Well, they froze their hiring. So again, if you were out there
trying to get a new job these years, or immediately thereafter,
it was harder. And we know from the data
that people who start working during bad economic times — it’s slower for them to climb
the future ladder of success. So even 5 years out,10 years out, they’re earning lower wages
or receiving fewer promotions than otherwise
would have been the case. So this has led to a persistent
effect on American labor, which has limited opportunities. So to sum it all up, the labor market is more
about skills than ever before. Yes, finishing college
is a great idea, but these days
it’s no longer enough. What really matters is how much
value you can produce for an employer. Labor markets are ruled
by supply and demand, and supplies and demands
are changing all the time. So the way to think about
how to do well in labor markets is to understand those supplies
and those demands. Take a look at the relative wages
of, say, engineering majors versus psychology
or communications majors. You might be surprised. In today’s world, the momentum
is moving toward people who are trained
in information technology, who work well with computers and who can exploit
growing global markets. When supply and demand
are ruling labor markets, the people who do well are those
who have an economic understanding of where is demand high,
and where is supply scarce. [Narrator] Check out our practice
questions to test your money skills. Next up, we’ll show you
where to find data to help you decide
which career to choose. ♪ [music] ♪


29 thoughts on “Tyler Cowen: The Economics of Choosing the Right Career

  1. Why do you look at supply and demand to explain this but then blindly support more immigration which is a major contributor to labor and a major reason for unemployment, underemployment and stagnant wages?

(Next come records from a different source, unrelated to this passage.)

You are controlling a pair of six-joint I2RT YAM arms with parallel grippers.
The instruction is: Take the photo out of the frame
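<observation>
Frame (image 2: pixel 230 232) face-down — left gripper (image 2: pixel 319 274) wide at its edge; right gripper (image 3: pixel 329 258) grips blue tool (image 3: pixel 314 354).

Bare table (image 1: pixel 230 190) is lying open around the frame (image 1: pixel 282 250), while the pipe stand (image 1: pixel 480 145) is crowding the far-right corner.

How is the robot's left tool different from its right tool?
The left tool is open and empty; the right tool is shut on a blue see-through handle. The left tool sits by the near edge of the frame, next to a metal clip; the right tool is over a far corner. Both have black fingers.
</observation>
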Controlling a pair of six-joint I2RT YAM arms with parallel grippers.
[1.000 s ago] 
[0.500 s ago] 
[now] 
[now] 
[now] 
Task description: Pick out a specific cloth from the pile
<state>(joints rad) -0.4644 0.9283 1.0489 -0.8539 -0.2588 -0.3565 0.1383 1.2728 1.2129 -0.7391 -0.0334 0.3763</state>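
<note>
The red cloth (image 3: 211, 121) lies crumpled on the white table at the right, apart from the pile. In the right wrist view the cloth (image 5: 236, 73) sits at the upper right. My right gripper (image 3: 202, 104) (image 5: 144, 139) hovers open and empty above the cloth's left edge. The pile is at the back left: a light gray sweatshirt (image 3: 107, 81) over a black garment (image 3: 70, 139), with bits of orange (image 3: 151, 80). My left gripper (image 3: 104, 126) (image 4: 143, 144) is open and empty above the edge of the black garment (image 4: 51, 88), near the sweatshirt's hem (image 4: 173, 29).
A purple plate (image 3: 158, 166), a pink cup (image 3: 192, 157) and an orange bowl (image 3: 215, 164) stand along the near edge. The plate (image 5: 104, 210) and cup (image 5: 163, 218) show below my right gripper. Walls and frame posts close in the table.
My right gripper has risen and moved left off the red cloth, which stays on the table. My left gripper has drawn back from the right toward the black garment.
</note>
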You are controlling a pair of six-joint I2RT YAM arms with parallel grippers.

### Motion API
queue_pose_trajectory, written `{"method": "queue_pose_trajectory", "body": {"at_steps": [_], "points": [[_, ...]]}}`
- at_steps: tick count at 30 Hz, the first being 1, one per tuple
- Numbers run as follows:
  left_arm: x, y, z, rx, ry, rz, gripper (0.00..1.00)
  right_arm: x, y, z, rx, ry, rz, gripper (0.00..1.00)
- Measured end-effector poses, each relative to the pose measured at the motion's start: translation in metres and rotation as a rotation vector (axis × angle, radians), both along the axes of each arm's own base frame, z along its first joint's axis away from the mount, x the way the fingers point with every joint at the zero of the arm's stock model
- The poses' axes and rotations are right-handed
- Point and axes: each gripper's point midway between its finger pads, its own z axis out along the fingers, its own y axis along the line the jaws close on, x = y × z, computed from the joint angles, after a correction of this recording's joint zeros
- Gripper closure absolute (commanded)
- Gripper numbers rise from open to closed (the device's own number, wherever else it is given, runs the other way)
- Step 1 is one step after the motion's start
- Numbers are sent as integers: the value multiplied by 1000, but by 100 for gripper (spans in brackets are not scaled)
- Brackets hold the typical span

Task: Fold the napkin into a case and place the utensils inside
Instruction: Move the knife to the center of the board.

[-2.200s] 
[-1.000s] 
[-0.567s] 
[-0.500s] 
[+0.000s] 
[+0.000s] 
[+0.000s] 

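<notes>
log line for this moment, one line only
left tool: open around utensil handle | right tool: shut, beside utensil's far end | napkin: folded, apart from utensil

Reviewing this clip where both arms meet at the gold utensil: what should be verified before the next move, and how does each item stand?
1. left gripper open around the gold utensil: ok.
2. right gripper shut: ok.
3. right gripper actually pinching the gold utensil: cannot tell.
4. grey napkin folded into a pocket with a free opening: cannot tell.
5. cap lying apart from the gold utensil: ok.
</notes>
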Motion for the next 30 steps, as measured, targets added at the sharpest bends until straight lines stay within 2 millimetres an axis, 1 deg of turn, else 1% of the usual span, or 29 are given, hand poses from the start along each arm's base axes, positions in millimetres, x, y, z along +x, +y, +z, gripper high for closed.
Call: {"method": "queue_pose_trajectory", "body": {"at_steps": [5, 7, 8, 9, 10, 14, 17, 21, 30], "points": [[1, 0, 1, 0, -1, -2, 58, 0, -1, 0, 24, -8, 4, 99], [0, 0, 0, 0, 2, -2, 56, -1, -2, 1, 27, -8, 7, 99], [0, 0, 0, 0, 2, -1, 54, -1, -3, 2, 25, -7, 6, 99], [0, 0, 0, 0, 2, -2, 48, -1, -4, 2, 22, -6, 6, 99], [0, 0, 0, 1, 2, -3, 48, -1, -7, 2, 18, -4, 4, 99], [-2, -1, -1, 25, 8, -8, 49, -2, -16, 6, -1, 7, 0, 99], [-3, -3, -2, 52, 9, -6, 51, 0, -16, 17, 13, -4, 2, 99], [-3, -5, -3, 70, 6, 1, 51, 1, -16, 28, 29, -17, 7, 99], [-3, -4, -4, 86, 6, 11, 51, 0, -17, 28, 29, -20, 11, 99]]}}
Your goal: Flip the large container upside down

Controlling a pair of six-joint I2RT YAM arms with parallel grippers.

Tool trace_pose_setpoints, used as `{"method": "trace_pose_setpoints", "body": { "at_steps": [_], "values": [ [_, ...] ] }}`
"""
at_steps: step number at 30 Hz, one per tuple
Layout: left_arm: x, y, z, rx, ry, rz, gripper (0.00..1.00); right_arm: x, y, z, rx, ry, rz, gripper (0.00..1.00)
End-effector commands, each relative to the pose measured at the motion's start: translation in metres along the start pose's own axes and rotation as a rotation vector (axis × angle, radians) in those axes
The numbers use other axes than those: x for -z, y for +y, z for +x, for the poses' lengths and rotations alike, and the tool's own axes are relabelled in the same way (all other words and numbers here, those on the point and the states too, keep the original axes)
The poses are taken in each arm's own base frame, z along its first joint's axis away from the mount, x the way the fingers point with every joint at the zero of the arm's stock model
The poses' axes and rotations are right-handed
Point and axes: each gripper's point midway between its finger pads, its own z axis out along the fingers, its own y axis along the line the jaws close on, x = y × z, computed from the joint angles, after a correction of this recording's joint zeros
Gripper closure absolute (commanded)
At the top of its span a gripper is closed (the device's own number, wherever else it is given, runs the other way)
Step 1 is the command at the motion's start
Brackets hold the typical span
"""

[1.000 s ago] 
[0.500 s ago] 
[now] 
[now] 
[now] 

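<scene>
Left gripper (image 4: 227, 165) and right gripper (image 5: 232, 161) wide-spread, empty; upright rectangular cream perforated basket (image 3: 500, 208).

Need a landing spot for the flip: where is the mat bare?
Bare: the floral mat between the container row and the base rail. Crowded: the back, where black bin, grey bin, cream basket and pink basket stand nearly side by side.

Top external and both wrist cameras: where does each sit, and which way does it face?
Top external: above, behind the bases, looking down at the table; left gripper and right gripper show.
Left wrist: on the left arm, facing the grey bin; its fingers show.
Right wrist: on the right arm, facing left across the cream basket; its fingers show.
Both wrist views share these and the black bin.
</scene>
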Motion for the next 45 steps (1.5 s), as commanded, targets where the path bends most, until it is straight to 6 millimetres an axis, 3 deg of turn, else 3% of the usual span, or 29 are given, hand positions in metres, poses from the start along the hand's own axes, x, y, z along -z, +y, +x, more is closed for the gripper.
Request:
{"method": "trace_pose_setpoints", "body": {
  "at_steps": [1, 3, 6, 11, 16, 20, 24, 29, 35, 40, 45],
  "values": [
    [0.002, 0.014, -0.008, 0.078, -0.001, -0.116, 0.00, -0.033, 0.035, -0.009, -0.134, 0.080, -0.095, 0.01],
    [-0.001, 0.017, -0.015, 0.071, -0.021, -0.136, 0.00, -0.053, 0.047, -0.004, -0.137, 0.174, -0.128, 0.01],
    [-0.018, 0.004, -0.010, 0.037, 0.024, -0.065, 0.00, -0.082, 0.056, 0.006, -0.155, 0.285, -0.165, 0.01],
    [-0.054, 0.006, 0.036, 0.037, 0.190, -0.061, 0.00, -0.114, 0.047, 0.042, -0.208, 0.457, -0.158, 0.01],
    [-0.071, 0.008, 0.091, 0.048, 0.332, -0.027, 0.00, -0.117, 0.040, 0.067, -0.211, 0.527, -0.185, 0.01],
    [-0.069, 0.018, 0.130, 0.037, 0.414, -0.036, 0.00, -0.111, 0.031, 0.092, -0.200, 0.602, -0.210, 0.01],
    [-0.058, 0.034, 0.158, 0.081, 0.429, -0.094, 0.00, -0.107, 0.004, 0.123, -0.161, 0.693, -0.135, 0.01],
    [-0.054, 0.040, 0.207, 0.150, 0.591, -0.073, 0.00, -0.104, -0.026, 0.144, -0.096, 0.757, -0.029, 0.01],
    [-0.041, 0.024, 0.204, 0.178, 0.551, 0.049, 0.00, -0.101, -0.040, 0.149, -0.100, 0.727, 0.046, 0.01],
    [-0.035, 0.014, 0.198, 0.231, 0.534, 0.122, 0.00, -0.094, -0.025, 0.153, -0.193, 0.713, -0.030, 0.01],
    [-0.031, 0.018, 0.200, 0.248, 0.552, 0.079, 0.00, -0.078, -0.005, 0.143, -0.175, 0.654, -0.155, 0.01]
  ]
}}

  2. "Occupational Licensing – might make sense for some jobs… " No. The only way to defend the idea of occupational licensing is with the elitist idea that everyone else is stupid and you are not. And even if that were so, as with most things, reputation becomes more important than licensing. Do I shop at Amazon because they are licensed? Do I buy the care I buy because the manufacturer is licensed? Do I hire the plumber because he is licensed? I buy all of these things for many different reason, the least of which is licensing. Licensing, of course, is not only a major barrier to entry within the professions that do it, it is also a barrier to the poor to get adequate products and services since the cost of licensing can often be astronomical. I certainly hope I don't need to bring up the example of the medical industry to prove my point.

  3. I'm an Electrical Engineering Student. I didn't learn coding in high school and I'm really struggling to catch up.

    LEARN HOW TO CODE! It's super useful for even everyday life, and the edge you have in college will jump-start your career. Check out Project Euler. It's math riddles that are too hard to solve by hand so you code solutions. (Python is easy to begin with)

  4. Go to trade schools, demand is high and supply is getting lower and lower because everybody needs a bachelor degree 😉

  5. great explanation. but of course a likely unfortunate implication of all this is that while some people may be able to adapt and learn the high value skills necessary, most will not. if these trends continue which seems likely, we're going to see more and more workers who simply can't compete in this new economy. i worry about this, and increasingly I'm leaning towards separating the ability to be gainfully employed and a right to a good life. UBI is the best answer for this that I've seen.